Thunderbolt and Lightening…Very, Very Frightening!

Last night my little corner of the world was under tornado and severe thunderstorm threats for most of the night.  The wind was howling and the lightening was fantastic.  Dogs were drooling and pacing and I was very scared.

I do not like lightening.  If I am driving I pull my shoulders to my ears and close my eyes for a second.  Not the best thing to do when you are operating a car, but a response I am unable to avoid.  When the warnings to take shelter came over the radio, I ran to the closet under the stairs to hide. My husband thought it was the funniest thing he has ever seen.  But when I told him the reason for my over the top response, he totally understood.

When I was young, 4 or 5, my family lived in Winter Park, Florida. A magical place to grow up; summer all the time. Storms and hurricanes every season.  One evening, with a hurricane bearing down on our town, my parents decided that they needed to go play bridge with their friends in the next neighborhood.  They left my oldest sister in charge, telling her that if things got really bad before they came home, we should go into the hall and shut the doors so that we wouldn’t get hurt if the windows exploded.  Now my sister watched us all the time.  Her mode of getting us to do what she wanted was using fear as a motivation.  When we played on the phone, she used the extension and told us she was the police and they were on the way to pick us up.  When I wouldn’t go to bed, she pretended to take pills and kill herself.  I was only a little girl for goodness sake; she scared the poop out of me.

Anyway, the parents left, and it was time for me to go to bed.  I could here the storm outside, but it wasn’t bad enough to get worried, but storming non the less.  Well I didn’t want to go to bed.  I wanted to stay up with the big girls.  My dear sister, the one I looked up to the most,  informed me that if I didn’t get to bed, she would not wake me up when it was time to go into the hall.  She would leave me sleeping in my room to get cut up by the flying glass.  I didn’t sleep that night at all.  I remember laying in bed, trying to be still so she would think I was sleeping waiting for someone to come and get me.  Thankfully my parents came home before we needed to do anything.

Obviously the incident made an impression on me.  I have never forgotten that feeling and every time it storms I have cow!  My sister is gone now, but there isn’t a day that goes by that I don’t remember her in some way or another.  Not always in the fondest terms but ever present in my life.

mvb

Oh Mercy, Mercy Me

Wow, it has been a full month since I last posted.  And I recall indicating that I would be more diligent about posting.  Well evidently I lie!  What a strange month it has been…

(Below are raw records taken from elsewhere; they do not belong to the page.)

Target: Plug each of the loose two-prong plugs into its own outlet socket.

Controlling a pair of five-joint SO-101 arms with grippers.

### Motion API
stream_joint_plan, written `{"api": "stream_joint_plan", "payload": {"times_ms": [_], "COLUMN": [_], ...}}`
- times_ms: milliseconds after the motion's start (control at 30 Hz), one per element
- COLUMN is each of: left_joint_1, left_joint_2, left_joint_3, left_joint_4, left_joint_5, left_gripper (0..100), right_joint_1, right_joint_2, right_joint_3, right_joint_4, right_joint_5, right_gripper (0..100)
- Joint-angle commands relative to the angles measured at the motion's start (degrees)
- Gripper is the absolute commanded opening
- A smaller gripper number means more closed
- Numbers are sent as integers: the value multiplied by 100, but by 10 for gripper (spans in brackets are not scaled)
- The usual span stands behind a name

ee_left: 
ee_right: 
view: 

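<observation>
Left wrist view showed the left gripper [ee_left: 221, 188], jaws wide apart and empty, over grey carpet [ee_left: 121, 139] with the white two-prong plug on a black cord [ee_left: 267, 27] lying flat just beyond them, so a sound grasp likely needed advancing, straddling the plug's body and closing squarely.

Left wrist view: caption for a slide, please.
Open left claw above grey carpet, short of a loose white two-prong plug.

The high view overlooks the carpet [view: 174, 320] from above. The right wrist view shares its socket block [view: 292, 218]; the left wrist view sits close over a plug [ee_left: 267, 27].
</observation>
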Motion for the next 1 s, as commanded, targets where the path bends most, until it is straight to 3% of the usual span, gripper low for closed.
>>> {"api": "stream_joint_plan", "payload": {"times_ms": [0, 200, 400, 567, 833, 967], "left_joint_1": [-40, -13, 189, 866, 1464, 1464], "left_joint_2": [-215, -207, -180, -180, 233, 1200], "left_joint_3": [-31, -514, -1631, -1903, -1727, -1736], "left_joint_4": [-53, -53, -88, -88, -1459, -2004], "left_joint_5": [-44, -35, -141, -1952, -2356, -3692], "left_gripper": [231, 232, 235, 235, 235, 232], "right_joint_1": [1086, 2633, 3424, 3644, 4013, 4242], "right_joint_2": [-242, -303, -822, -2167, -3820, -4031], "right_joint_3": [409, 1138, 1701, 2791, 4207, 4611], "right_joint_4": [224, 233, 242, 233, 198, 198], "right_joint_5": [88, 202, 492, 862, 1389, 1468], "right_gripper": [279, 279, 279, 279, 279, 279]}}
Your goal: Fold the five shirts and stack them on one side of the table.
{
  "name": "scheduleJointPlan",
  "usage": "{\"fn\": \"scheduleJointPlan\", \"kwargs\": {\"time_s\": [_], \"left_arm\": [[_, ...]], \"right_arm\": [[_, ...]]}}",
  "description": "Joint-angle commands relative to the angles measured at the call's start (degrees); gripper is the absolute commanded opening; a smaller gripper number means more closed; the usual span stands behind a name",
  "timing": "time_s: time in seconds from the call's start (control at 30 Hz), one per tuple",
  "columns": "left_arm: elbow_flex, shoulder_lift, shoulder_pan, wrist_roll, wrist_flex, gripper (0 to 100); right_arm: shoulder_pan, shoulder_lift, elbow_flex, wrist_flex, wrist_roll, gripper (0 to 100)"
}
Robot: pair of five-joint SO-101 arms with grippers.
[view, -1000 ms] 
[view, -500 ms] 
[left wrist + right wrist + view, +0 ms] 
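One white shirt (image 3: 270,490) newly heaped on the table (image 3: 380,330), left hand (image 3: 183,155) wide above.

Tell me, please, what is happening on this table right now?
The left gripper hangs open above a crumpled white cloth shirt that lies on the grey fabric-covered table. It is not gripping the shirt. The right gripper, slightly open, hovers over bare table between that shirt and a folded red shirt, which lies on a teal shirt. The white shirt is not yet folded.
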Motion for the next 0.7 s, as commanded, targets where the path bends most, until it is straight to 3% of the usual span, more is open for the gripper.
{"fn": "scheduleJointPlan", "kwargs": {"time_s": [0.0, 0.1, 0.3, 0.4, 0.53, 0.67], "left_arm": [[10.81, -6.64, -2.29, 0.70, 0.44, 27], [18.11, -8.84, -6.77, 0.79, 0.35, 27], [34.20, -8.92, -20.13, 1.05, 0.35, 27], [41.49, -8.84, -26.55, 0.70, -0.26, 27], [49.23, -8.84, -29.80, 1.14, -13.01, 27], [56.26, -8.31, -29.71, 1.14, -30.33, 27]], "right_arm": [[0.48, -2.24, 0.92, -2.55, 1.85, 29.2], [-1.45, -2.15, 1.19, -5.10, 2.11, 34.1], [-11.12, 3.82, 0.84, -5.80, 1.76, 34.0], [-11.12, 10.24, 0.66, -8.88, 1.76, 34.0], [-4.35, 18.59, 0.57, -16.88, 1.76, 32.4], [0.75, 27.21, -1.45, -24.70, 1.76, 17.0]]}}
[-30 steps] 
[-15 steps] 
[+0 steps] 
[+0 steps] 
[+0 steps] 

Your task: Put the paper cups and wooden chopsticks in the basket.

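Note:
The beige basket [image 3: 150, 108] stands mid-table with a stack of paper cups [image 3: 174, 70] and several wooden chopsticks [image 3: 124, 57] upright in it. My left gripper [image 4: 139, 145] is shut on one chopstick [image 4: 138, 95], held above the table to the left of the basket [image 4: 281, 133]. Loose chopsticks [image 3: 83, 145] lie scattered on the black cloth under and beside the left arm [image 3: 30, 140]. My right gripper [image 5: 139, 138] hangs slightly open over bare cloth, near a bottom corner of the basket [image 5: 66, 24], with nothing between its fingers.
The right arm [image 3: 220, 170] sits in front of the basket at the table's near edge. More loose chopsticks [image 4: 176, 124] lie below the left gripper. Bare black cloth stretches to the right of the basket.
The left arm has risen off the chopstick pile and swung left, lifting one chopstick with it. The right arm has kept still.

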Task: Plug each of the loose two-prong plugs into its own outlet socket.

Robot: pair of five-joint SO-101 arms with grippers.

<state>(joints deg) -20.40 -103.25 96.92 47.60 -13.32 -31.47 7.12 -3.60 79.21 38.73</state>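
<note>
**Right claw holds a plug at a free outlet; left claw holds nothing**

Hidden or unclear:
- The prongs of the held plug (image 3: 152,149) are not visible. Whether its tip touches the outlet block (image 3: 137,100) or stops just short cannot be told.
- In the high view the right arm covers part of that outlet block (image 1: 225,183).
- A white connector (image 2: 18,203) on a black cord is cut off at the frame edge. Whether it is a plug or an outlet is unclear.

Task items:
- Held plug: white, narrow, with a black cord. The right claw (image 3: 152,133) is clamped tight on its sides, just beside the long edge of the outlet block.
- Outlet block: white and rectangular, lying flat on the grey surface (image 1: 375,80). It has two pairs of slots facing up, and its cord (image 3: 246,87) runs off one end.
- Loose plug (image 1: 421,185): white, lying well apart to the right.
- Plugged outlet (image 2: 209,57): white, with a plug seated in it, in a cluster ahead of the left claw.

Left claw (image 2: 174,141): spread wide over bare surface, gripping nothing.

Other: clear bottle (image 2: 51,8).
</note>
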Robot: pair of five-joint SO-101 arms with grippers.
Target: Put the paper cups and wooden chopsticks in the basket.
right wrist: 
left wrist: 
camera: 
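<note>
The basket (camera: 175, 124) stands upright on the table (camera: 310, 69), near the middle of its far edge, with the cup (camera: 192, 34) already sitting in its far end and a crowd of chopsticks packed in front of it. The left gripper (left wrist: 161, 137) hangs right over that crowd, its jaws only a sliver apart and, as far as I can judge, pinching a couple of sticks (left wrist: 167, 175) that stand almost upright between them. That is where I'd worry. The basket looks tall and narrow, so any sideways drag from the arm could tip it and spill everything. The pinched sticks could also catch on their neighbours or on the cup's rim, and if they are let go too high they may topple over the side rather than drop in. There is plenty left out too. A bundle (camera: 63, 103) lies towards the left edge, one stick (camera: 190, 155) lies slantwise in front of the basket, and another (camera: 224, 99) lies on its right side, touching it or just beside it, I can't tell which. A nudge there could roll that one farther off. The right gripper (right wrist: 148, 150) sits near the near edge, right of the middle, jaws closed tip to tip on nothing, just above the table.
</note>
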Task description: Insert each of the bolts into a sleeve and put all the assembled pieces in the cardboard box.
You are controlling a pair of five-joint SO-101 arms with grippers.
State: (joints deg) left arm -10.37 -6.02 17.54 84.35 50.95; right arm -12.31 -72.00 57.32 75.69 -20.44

I don’t know if I posted that I broke my knee.  Broke, cracked, whatever, the knee doesn’t work as well as it used to.  This is also the same knee that I had surgery on in December.  Ouch!  So the doctor told me to take it easy, not do anything that would put any pressure on my knee.  “Can I ride?” I asked.  “Well, I would rather you didn’t,” he replied, “but if you must, take an easy stroll and don’t go crazy”.  Ok I can do that.  At 58, I am not that much of a dare devil anymore.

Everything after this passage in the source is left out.